Las cifras impactan. Millones de seguidores, tuits y publicaciones en las redes sociales. Análisis de cada capítulo. La búsqueda obsesiva de errores. Polémicas varias. Discusiones sobre el final. Personajes favoritos. Muertes esperadas e inesperadas. Giros en la trama. Nombres que se nos han vuelto familiares: Cersei, Danaerys, Joffrey, Tyrion, Oberyn… Rumores sobre los libros pendientes. ¿Están ya escritos? ¿No? ¿Llegarán a estarlo algún día? ¿Conseguirán dejar mejor sabor de boca que el final de la serie? ¿Explicarán mejor la evolución de los personajes?

Personalmente, a mí la octava temporada no me ha parecido ni para tirar voladores ni para decir que es un desastre. Creo que se debería haber contado mejor, sin tanta prisa, porque si algo tenían otras temporadas era que dedicaban muchos capítulos a ir preparando una situación que luego, en los dos últimos, llevaba a desenlaces espectaculares. Aquí esa preparación se ha obviado, y por eso algunos eventos y la evolución de personajes parecían apresurados, forzados, un poco arbitrarios.

Pero, al margen del aprecio mayor o menor por esta última temporada, ¿por qué este éxito? No lo podemos achacar solo a una promoción acertada –por más que la haya también–. Porque historias con este seguimiento global no se consiguen con solo programarlo. ¿Qué tiene Juego de Tronos –primero los libros y después la serie– para enganchar tanto a tantos? Si tuviera que apostar por algo, diría que es su capacidad para contar historias. Historias con las que nos sentimos identificados, aunque en nuestro mundo no haya dragones, tronos, magia, ni caminantes blancos. Nos sentimos identificados con protagonistas que luchan por sobrevivir, por triunfar, y por amar y ser amados. Vemos el crecimiento de personajes cuya historia se va volviendo un poco nuestra. Nos vamos viendo reflejados en distintos aspectos de la narración. Tal vez descubrimos en nosotros ecos de la ambición de Cersei, la contradicción de Jaime, la vulnerabilidad de Tyrion, la superación de Sansa, la soledad de Daenerys, los complejos de Jon, o el amor imposible de sir Jorah. Lo impredecible también ayuda. Aquí, como en la vida, los héroes también mueren cuando menos te lo esperas.

También la fe tiene su lugar en esta historia. La fe de los siete (tan presente, por ejemplo, cuando el Septón Supremo se convirtió en el reformador que plantó cara a Cersei). Una fe con siete dioses (el Padre, la Madre, la Doncella, la Anciana, el Herrero, el Guerrero y el Dios desconocido), cada uno de ellos representando diversos aspectos de la vida –y la muerte–. Pero también está la fe en el Señor de la Luz (de Melisandre) o en el Dios ahogado, en las islas de hierro.

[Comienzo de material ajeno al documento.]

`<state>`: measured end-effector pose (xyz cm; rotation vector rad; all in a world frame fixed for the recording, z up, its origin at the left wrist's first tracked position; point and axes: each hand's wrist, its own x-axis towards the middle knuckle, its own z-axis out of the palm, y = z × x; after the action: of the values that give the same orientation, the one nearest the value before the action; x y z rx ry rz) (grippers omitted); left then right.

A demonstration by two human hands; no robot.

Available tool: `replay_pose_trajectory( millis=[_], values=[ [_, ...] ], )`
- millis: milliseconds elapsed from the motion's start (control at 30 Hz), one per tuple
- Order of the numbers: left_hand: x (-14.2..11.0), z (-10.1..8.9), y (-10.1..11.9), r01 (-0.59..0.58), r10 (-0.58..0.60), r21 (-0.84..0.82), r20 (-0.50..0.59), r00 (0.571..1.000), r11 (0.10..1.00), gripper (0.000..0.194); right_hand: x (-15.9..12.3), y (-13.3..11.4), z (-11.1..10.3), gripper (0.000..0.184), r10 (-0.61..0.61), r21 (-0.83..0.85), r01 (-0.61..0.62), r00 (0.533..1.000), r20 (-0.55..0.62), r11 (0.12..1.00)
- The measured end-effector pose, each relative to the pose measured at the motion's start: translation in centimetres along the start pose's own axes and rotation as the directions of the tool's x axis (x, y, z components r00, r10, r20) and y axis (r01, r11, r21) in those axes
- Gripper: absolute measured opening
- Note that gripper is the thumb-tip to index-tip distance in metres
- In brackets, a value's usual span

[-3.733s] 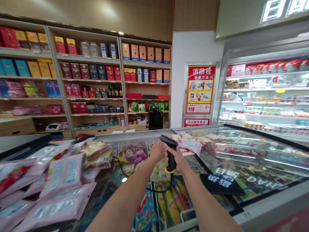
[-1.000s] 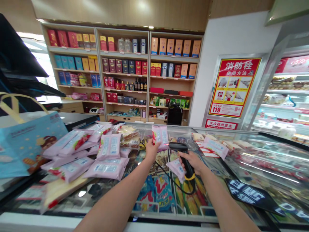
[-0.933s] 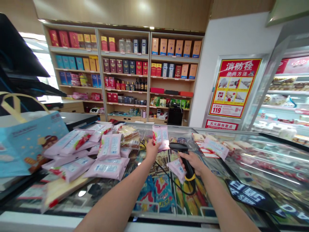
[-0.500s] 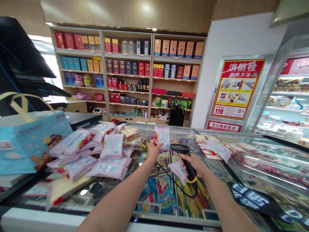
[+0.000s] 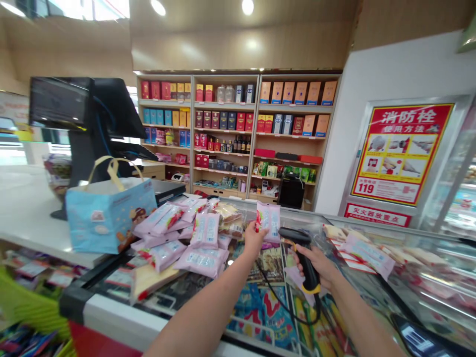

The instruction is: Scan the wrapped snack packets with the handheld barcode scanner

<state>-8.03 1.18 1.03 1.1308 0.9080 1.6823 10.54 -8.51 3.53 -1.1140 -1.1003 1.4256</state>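
Seen from the person's own head, two bare forearms reach out over the glass top of a chest freezer [image 5: 159, 322] in a shop. The hands are apart but close together, each holding something. The left hand [image 5: 255, 239] pinches a pink packet [image 5: 268, 221] by its lower edge and holds it upright in the air above the glass, leaving most of its printed face uncovered. The right hand [image 5: 316, 267] is wrapped around the grip of a black corded barcode scanner [image 5: 309, 267], whose head points left toward the packet, just beside it and not touching. The scanner's cord [image 5: 286, 310] droops in a loop onto the glass, clear of the packet. A second pink packet [image 5: 294, 276] sits partly hidden behind the scanner, and whether the right hand is also holding it cannot be told. A fingertip grip at the edge suits this work well, since it keeps fingers off the printed face while that face is turned squarely to the scanner's head and held steady. To the left, a heap of similar pink packets [image 5: 203, 248] lies on the glass beside a blue paper bag [image 5: 109, 218].
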Motion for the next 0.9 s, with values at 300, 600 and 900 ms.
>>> replay_pose_trajectory(
  millis=[300, 600, 900],
  values=[
    [2.5, -10.1, 6.3, -0.112, 0.154, 0.209, -0.196, 0.968, 0.972, 0.036, 3.0, -1.1, 11.4, 0.036, -0.056, 0.039, 0.05, 0.984, 0.17, 0.998],
    [7.6, -16.7, 11.9, 0.073, 0.223, 0.835, -0.228, 0.948, 0.546, 0.062, 6.9, -0.4, 19.9, 0.04, -0.04, 0.068, 0.025, 0.973, 0.225, 0.997],
    [7.5, -17.1, 11.2, -0.109, 0.154, 0.991, 0.12, 0.981, -0.082, 0.034, 9.4, 1.0, 21.6, 0.032, 0.024, 0.079, -0.043, 0.975, 0.22, 0.996]
  ],
)
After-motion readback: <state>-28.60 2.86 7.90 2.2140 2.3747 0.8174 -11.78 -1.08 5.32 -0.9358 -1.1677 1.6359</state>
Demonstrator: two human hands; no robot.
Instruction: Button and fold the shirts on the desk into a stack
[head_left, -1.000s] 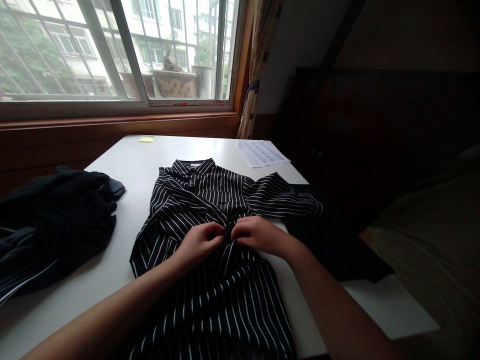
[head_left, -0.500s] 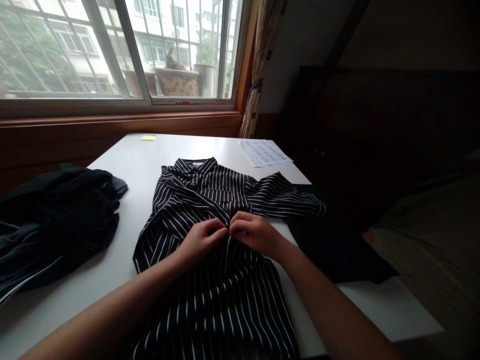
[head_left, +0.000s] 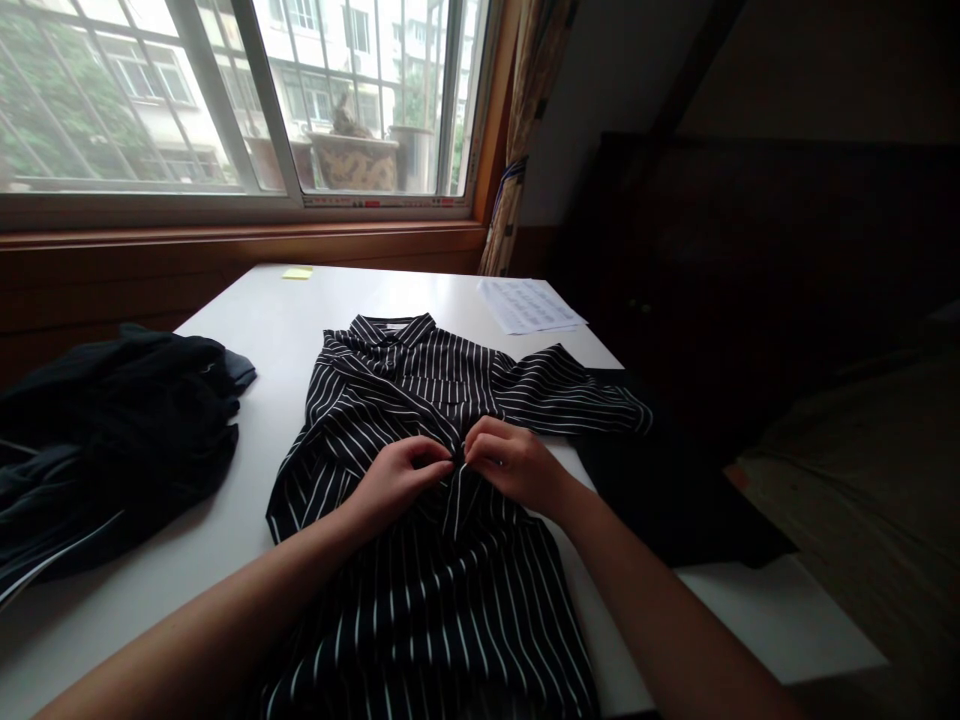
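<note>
A black shirt with thin white stripes (head_left: pixel 420 385) lies front-up on the white table (head_left: pixel 270 330), collar toward the window, one sleeve spread to the right. My left hand (head_left: pixel 401 478) and my right hand (head_left: pixel 510 462) meet at the shirt's middle front. Both have their fingers curled and pinch the fabric along the front opening, fingertips almost touching. What lies between the fingertips is too small to make out.
A heap of dark clothes (head_left: pixel 105 440) fills the table's left side. A printed sheet of paper (head_left: pixel 529 305) and a yellow sticky note (head_left: pixel 297 273) lie at the far edge. Another dark cloth (head_left: pixel 660 470) hangs over the right edge. A window is behind.
Both hands have crept slightly up the shirt's front, staying pinched together. The shirt has barely shifted.
</note>
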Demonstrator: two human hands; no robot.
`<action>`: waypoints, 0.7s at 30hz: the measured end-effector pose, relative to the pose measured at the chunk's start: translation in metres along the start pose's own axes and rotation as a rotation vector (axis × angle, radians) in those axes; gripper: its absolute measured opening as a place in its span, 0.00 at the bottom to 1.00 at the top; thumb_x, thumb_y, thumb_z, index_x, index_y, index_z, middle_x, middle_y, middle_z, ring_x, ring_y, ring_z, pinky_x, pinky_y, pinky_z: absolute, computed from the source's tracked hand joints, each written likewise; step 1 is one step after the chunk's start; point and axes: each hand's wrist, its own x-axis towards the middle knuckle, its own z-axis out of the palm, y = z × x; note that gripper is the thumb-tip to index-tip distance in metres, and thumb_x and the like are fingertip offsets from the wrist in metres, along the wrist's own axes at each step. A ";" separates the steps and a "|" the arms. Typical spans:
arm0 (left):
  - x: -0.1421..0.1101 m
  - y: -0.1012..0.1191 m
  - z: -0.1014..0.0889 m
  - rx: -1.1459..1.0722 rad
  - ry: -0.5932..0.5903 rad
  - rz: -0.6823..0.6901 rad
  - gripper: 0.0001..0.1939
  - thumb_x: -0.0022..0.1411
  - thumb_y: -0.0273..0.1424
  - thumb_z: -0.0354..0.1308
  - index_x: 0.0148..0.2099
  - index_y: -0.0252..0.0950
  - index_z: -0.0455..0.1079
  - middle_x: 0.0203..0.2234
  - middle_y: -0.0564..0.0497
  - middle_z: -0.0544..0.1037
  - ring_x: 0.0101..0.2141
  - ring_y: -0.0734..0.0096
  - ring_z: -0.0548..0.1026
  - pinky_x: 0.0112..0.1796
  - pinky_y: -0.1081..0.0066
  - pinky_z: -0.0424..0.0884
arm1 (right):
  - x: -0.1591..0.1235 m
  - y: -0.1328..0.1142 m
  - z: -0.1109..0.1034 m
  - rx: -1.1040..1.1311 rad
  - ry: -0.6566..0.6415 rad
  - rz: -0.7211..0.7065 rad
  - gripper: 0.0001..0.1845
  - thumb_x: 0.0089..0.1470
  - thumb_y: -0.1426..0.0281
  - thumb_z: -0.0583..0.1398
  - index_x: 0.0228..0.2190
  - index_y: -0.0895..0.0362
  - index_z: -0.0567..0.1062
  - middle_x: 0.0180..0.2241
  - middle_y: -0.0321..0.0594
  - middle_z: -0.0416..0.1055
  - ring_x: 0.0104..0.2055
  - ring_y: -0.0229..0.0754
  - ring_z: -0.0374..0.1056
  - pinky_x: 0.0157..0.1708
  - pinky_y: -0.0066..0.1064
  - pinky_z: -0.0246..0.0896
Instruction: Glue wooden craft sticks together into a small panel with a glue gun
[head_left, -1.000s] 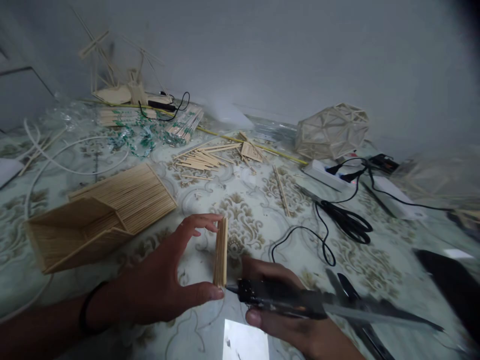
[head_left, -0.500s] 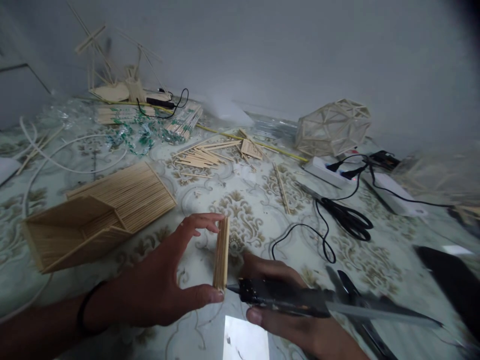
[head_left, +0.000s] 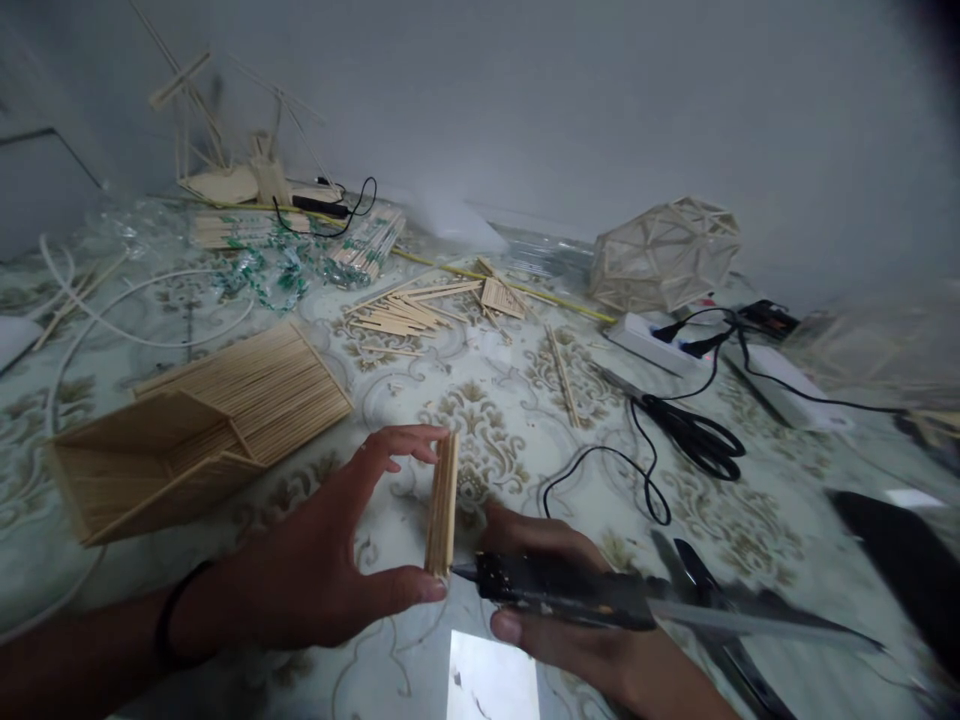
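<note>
Narrow tan panel of wooden sticks (head_left: 442, 505): up on long edge, approx. centre front, over green-white cloth w/ brown floral pattern (head_left: 495, 460). L hand (head_left: 322, 560) grasps it end to end: fingertips at far end, thumb at near end. Black band (head_left: 171, 620) on L wrist. R hand (head_left: 592, 655) clenched round black glue gun (head_left: 562, 592), just R of panel; pointed tip at panel's near end, contact w/ wood can't be confirmed. Long translucent rod (head_left: 735, 625) out gun's rear.

L of panel: tan open-topped box of sticks (head_left: 150, 480), w/ flat ribbed stick section (head_left: 262, 375) behind.
Beyond panel: pile of loose pale sticks (head_left: 401, 312); farther, slightly L, clear-and-green plastic packs of sticks (head_left: 367, 245).
R & beyond panel: black-handled scissors (head_left: 690, 430), thin black cord (head_left: 600, 450) nr them; farther, white power strip (head_left: 649, 345), pale faceted stick frame (head_left: 667, 255).
Far R of panel: flat black item (head_left: 900, 570), ID unclear.
</note>
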 end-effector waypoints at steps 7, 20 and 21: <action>0.002 0.002 0.001 -0.048 0.011 -0.001 0.40 0.66 0.37 0.75 0.71 0.54 0.57 0.76 0.45 0.66 0.76 0.44 0.64 0.72 0.42 0.66 | -0.008 0.016 0.004 0.033 0.083 -0.080 0.25 0.55 0.59 0.79 0.53 0.42 0.85 0.50 0.41 0.86 0.49 0.53 0.85 0.51 0.49 0.83; 0.001 0.001 -0.001 -0.018 -0.014 0.010 0.40 0.67 0.38 0.75 0.72 0.54 0.56 0.77 0.45 0.64 0.76 0.42 0.64 0.73 0.40 0.65 | -0.008 -0.007 0.000 0.010 0.104 0.119 0.25 0.53 0.58 0.80 0.52 0.44 0.86 0.53 0.45 0.87 0.53 0.59 0.85 0.56 0.53 0.83; 0.001 0.001 -0.001 -0.014 -0.022 0.009 0.40 0.67 0.38 0.75 0.72 0.55 0.55 0.77 0.45 0.63 0.76 0.42 0.63 0.73 0.40 0.65 | -0.008 -0.007 0.001 0.015 0.114 0.123 0.25 0.53 0.58 0.80 0.52 0.44 0.86 0.53 0.45 0.87 0.52 0.59 0.85 0.55 0.53 0.83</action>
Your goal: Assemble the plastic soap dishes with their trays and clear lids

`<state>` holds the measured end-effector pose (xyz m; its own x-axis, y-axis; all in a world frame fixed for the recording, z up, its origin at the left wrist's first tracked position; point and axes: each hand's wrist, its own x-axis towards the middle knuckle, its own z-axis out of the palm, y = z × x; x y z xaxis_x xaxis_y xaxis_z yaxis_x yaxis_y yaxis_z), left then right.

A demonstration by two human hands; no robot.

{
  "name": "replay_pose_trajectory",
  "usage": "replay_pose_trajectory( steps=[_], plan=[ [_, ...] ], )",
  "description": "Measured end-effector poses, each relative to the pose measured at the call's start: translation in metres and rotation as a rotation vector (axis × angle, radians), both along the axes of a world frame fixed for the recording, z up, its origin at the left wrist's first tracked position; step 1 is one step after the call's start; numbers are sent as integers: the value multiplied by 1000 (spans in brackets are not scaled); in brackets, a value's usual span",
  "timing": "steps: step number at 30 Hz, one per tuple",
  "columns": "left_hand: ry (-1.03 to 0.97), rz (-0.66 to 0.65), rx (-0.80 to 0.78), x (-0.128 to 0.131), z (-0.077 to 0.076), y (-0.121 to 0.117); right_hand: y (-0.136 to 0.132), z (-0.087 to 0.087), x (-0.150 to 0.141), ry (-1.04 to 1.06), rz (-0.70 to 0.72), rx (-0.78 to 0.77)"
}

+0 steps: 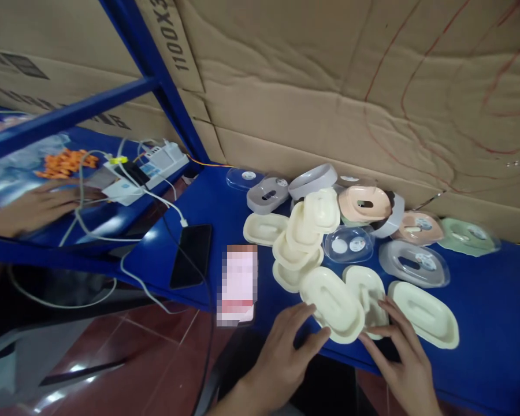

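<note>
My left hand (288, 344) has its thumb and fingers at the left rim of a cream oval plastic dish (333, 306), which is tilted over the front edge of the blue table. My right hand (403, 352) has its thumb by the lower right corner of that dish. Its fingers rest on the right rim of a second cream dish (375, 294), partly covered by the first. Another cream oval dish (424, 315) lies to the right of my right hand. Behind my left hand, several cream dishes (297, 271) overlap in a leaning row.
Grey slotted shells (267, 195), a peach shell (364, 203), a clear cover (349, 245) and a green piece (468, 236) lie along the cardboard wall (312, 115). Two phones, one dark (191, 254) and one lit (239, 283), lie left. Cables and another person's hand (39, 205) are beyond the blue frame.
</note>
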<state>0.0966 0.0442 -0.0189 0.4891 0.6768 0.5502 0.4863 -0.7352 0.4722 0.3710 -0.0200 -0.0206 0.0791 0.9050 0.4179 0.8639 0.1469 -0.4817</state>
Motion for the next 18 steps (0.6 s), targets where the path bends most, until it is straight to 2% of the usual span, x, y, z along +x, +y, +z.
replay_pose_trajectory(
  steps=[2, 5, 8, 11, 18],
  plan=[
    [-7, 190, 35, -8, 2, -2, -1, 2, -2, 0, -49, 16],
    [-50, 550, 29, -25, 2, -1, -2, 2, -3, -9, -52, 33],
    [-43, 720, -43, -42, -3, 4, 0, -1, 0, -29, 20, -7],
    [-28, 733, -88, -53, -8, 13, 3, -5, 7, -63, 68, -20],
    [-29, 606, -88, -69, -2, 43, -6, 1, 28, -93, 193, -67]
  ],
)
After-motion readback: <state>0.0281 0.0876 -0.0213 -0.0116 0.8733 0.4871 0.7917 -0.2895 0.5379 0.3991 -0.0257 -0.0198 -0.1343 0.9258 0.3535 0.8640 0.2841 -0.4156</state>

Una fe que juega un papel en la historia. Que se abre a lo inexplicable. Que plantea también los límites morales que, sin embargo, son constantemente cuestionados.

Supongo que, como muchos, me quedo con la sensación de nostalgia que deja el final de un gran relato. Porque, como dice Tyrion, «No hay nada más poderoso en el mundo que una buena historia. Nada puede pararla».